> [Directions]:
Would you count the lines below that contain the string "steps" and reply with that number only?
─── Material provided ───
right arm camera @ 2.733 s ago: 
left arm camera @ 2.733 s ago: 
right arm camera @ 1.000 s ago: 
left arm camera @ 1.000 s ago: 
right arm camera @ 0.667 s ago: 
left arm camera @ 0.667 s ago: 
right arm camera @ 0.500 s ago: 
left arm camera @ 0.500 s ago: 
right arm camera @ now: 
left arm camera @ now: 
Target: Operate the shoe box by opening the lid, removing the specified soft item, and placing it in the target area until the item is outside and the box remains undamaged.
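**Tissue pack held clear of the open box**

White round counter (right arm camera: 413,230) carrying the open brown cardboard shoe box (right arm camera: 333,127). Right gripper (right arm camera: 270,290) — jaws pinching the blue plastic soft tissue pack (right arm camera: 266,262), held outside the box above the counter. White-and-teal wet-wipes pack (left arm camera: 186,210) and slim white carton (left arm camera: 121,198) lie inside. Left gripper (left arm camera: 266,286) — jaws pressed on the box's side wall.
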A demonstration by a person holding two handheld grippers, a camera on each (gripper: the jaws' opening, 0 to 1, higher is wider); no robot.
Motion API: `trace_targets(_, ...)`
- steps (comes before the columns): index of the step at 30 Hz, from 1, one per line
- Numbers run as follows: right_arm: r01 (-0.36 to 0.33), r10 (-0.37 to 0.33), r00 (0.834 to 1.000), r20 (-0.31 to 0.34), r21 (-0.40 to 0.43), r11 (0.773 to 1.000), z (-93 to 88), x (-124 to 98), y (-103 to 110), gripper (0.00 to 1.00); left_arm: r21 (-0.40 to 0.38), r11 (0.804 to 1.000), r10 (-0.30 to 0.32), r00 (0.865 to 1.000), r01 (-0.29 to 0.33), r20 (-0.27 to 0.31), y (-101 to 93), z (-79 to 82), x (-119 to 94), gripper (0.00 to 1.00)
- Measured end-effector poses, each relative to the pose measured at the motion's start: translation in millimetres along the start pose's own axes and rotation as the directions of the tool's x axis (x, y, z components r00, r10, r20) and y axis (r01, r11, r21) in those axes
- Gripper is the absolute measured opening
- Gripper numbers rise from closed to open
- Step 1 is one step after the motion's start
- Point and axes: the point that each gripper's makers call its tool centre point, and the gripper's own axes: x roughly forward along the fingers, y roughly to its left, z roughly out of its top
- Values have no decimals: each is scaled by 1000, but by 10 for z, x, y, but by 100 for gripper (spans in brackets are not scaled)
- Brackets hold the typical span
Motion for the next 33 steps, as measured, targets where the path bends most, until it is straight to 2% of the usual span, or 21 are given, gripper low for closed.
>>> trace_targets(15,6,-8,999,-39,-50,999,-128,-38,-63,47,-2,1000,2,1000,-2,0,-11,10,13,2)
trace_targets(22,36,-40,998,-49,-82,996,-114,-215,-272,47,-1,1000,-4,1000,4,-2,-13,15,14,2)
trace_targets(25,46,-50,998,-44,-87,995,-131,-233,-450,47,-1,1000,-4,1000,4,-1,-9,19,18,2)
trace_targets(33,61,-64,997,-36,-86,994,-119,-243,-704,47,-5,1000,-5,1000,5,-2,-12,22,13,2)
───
> [Written response]:
2